I need all of the entries printed exactly.

(Material provided Opens)

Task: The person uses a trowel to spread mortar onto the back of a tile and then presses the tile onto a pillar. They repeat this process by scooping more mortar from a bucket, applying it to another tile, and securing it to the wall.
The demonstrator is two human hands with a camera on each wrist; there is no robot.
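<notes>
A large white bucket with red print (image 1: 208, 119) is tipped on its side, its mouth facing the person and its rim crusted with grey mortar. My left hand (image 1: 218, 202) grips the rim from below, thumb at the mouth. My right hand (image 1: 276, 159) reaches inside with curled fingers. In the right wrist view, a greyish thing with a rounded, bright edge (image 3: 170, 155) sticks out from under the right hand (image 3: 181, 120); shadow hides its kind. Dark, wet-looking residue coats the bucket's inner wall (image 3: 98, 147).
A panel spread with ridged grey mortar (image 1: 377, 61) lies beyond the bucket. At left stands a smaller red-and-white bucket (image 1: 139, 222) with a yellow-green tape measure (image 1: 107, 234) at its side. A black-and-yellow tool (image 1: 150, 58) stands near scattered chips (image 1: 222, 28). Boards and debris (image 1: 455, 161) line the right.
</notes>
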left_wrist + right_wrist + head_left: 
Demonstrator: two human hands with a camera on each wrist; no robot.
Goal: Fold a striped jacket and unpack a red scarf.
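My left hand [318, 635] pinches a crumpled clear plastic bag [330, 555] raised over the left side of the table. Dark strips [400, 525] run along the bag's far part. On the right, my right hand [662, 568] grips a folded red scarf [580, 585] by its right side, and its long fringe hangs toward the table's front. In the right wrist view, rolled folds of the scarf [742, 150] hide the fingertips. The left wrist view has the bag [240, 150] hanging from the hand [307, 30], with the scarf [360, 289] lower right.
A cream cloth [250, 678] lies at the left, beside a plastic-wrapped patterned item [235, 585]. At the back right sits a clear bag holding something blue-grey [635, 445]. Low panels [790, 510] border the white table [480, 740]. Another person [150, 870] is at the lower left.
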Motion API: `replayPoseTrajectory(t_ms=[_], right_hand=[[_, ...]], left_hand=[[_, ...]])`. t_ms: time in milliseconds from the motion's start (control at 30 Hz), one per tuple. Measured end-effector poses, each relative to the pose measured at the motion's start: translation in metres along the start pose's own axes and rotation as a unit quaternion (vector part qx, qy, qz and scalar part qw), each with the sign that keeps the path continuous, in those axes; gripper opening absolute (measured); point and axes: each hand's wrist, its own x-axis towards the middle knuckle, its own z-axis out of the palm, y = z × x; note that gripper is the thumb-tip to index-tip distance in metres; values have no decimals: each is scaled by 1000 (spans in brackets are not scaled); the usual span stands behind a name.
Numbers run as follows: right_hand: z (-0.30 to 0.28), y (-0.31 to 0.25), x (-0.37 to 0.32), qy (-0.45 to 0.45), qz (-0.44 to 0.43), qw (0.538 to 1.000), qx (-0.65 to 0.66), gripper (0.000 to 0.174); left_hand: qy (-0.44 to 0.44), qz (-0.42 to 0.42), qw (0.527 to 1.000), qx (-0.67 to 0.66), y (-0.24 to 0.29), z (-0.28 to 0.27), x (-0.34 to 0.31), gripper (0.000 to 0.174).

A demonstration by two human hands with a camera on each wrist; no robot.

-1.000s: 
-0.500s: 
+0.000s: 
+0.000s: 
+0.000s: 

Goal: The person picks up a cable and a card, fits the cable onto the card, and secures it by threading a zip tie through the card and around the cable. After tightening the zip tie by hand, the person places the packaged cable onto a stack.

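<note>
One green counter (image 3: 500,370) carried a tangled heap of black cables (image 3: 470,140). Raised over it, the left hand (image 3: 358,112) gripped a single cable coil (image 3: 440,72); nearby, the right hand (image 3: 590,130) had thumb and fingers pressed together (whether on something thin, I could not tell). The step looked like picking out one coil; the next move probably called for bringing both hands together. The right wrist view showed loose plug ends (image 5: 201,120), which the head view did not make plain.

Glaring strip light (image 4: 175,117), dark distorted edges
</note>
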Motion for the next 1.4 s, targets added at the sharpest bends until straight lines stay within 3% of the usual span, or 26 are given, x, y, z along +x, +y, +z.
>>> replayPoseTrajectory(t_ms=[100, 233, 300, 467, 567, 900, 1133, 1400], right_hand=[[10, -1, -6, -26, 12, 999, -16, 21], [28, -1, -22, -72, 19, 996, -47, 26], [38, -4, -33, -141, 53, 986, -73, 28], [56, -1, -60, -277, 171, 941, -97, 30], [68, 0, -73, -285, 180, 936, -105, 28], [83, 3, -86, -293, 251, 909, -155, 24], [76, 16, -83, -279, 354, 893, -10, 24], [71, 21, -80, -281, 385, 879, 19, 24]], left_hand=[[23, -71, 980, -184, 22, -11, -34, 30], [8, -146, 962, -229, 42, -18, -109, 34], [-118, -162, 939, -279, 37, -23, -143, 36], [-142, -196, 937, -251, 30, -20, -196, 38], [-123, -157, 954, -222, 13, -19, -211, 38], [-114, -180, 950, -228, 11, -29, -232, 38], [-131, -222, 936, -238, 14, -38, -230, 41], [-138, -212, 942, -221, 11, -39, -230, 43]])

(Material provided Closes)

## Answer to the problem
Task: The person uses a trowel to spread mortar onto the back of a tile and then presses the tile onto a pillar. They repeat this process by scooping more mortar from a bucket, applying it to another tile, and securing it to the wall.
The demonstrator is two human hands with a camera on each wrist; there is no robot.
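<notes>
A large white bucket with red print (image 1: 208, 119) is tipped on its side, its mouth facing the person and its rim crusted with grey mortar. My left hand (image 1: 218, 202) grips the rim from below, thumb at the mouth. My right hand (image 1: 276, 159) reaches inside with curled fingers. In the right wrist view, a greyish thing with a rounded, bright edge (image 3: 170, 155) sticks out from under the right hand (image 3: 181, 120); shadow hides its kind. Dark, wet-looking residue coats the bucket's inner wall (image 3: 98, 147).
A panel spread with ridged grey mortar (image 1: 377, 61) lies beyond the bucket. At left stands a smaller red-and-white bucket (image 1: 139, 222) with a yellow-green tape measure (image 1: 107, 234) at its side. A black-and-yellow tool (image 1: 150, 58) stands near scattered chips (image 1: 222, 28). Boards and debris (image 1: 455, 161) line the right.
</notes>
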left_wrist + right_wrist + head_left: 
Demonstrator: two human hands with a camera on each wrist; no robot.
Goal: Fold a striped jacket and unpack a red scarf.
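My left hand [318, 635] pinches a crumpled clear plastic bag [330, 555] raised over the left side of the table. Dark strips [400, 525] run along the bag's far part. On the right, my right hand [662, 568] grips a folded red scarf [580, 585] by its right side, and its long fringe hangs toward the table's front. In the right wrist view, rolled folds of the scarf [742, 150] hide the fingertips. The left wrist view has the bag [240, 150] hanging from the hand [307, 30], with the scarf [360, 289] lower right.
A cream cloth [250, 678] lies at the left, beside a plastic-wrapped patterned item [235, 585]. At the back right sits a clear bag holding something blue-grey [635, 445]. Low panels [790, 510] border the white table [480, 740]. Another person [150, 870] is at the lower left.
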Motion API: `replayPoseTrajectory(t_ms=[_], right_hand=[[_, ...]], left_hand=[[_, ...]])`. t_ms: time in milliseconds from the motion's start (control at 30 Hz), one per tuple. Measured end-effector poses, each relative to the pose measured at the motion's start: translation in metres along the start pose's own axes and rotation as a unit quaternion (vector part qx, qy, qz and scalar part qw), each with the sign that keeps the path continuous, in those axes; gripper opening absolute (measured); point and axes: each hand's wrist, its own x-axis towards the middle knuckle, its own z-axis out of the palm, y = z × x; note that gripper is the thumb-tip to index-tip distance in metres; values have no decimals: each is scaled by 1000 (spans in brackets are not scaled); the usual span stands behind a name.
Numbers run as follows: right_hand: z (-0.30 to 0.28), y (-0.31 to 0.25), x (-0.37 to 0.32), qy (-0.45 to 0.45), qz (-0.44 to 0.43), qw (0.538 to 1.000), qx (-0.65 to 0.66), gripper (0.000 to 0.174); left_hand: qy (-0.44 to 0.44), qz (-0.42 to 0.42), qw (0.527 to 1.000), qx (-0.67 to 0.66), y (-0.24 to 0.29), z (-0.28 to 0.27), x (-0.34 to 0.31), gripper (0.000 to 0.174).

A demonstration by two human hands with a camera on each wrist; no robot.

-1.000s: 
-0.500s: 
+0.000s: 
+0.000s: 
+0.000s: 

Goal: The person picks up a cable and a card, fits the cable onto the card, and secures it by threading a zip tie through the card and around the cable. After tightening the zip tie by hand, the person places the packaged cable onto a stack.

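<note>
One green counter (image 3: 500,370) carried a tangled heap of black cables (image 3: 470,140). Raised over it, the left hand (image 3: 358,112) gripped a single cable coil (image 3: 440,72); nearby, the right hand (image 3: 590,130) had thumb and fingers pressed together (whether on something thin, I could not tell). The step looked like picking out one coil; the next move probably called for bringing both hands together. The right wrist view showed loose plug ends (image 5: 201,120), which the head view did not make plain.

Glaring strip light (image 4: 175,117), dark distorted edges
</note>
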Motion for the next 1.4 s, targets added at the sharpest bends until straight lines stay within 3% of the usual span, or 26 are given, x, y, z along +x, +y, +z.
>>> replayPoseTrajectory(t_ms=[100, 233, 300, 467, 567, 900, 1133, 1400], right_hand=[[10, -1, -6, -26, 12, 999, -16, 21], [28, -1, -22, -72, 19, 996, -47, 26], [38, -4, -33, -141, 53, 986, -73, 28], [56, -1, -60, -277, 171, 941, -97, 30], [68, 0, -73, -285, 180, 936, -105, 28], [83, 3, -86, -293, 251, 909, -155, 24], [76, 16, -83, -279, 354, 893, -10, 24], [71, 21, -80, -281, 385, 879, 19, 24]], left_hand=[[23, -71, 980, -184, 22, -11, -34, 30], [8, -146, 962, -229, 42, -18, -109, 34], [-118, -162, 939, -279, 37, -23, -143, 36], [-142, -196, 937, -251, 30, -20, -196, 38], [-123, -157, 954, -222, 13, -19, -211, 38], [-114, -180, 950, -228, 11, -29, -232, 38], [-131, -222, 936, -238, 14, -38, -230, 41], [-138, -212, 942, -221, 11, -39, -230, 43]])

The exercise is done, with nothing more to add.